There is some ambiguity in the question about how exactly the lottery mechanism works. I assume the intent is that it works like a typical lottery system. That is, the player picks X numbers and the lottery people pick X numbers and then prizes are awarded based on the extent to which the player's numbers match the lottery numbers.

Statement 1) Players must match at least two numbers to win. It should be intuitively clear that this is not sufficient by looking at extremes. If X=2, matching 2 numbers will be fairly unlikely. if X=6, the chance of matching at least two numbers is 100% because the lottery people would only have a pool of 4 numbers that could come up that wouldn't match any of the player's numbers, so at least 2 of them MUST match with the player's numbers.

Statement 2) This is insufficient because we don't know how many numbers a player has to match to win. Although, I don't think this is very good form on the part of the question writers. i think they should introduce the fact that the player can still win even if he doesn't match ALL the numbers in the question stem, rather than in statement 1.
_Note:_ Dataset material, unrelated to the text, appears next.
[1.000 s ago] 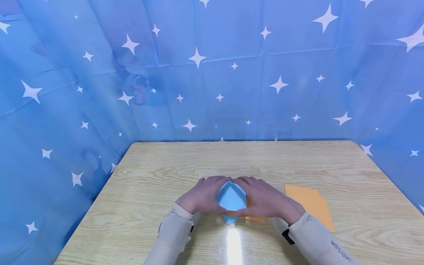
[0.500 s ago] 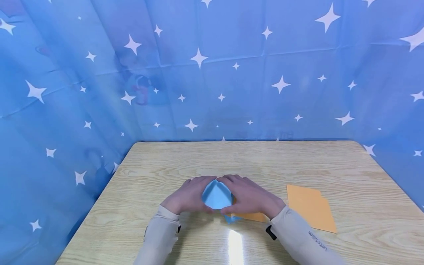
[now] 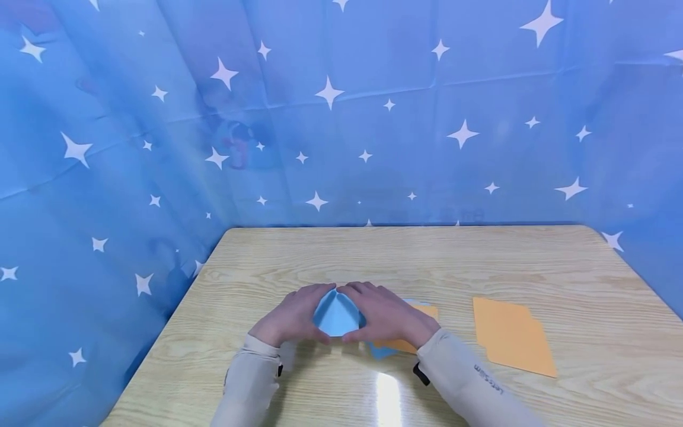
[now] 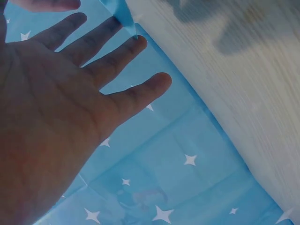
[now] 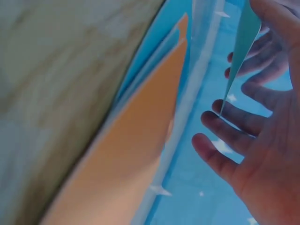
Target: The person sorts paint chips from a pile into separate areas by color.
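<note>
Right hand overlapping paper pile, starry curtain

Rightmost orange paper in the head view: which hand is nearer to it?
Right. The right hand is left of the orange paper, apart from it; the left hand is farther left, beyond the right hand.

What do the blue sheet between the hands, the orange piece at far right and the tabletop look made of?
Thin blue sheet: probably matte paper or card; thin edge, slight bend.
Flat orange angular piece: likely matte paper or card; even colour, no glare.
Pale wood-grain tabletop: wood or printed laminate; glare suggests some gloss.
</note>
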A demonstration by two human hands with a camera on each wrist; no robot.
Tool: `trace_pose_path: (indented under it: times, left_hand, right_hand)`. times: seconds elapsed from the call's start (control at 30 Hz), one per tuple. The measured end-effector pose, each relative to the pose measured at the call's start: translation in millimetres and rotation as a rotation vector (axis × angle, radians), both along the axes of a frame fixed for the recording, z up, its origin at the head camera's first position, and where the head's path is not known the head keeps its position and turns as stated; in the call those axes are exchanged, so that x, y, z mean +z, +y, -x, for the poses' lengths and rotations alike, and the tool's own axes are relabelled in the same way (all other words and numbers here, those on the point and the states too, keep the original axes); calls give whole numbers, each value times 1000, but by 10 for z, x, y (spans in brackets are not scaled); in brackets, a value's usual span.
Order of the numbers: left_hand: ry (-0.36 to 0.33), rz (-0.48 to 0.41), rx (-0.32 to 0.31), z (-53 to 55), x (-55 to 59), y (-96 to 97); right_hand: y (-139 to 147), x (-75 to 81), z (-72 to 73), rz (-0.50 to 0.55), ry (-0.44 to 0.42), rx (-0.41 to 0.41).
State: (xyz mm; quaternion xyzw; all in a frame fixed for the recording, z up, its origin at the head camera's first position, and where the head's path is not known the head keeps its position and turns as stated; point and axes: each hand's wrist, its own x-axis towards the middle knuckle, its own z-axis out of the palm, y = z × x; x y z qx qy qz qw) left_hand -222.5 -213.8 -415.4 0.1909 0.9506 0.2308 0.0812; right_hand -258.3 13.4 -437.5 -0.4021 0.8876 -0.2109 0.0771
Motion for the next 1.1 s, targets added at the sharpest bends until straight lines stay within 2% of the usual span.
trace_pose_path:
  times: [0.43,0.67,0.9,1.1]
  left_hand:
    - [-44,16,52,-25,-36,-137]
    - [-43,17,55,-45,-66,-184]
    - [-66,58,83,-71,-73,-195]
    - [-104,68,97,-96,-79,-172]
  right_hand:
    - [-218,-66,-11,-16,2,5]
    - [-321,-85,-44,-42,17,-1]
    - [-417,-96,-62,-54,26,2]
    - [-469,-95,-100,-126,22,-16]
Statements 1&2. This tells us they are drawing 4 numbers and the player must match at least two of them to win. It should be obvious that the probability of this is calculable and unique. SUFFICIENT. Just for fun, though:

Whatever four numbers the player chooses.....

There are 6 numbers that don't match any of the player's numbers, so there are 6C4=15 ways of not matching any of his numbers. Or they could match exactly 1 of his numbers in 4*6C3=80 ways. (4 choices for which number of the player's to match, and 20 choices for which 3 non-matching numbers to choose). There are 10C4=210 possible drawings, so the player will fail to win on 80+15=95 of the 210 possible drawings. 95/210=19/42, so he will win with probability 1-19/42 = 23/42.

OR we can calculate it directly....

When the numbers are drawn, there is 4C4=1 way to get an exact match.

To match exactly 3, there are 4C3=4 ways to choose 3 of the player's numbers to match, and 6 ways to pick a non-matching number. So 6*4=24 ways to match exactly 3 numbers.

To match exactly 2, there are 4C2=6 ways to choose 2 of the player's numbers to match, and 6C2=15 ways to choose the 2 remaining non-matching numbers. So 6*15=90 ways to match exactly 2 numbers.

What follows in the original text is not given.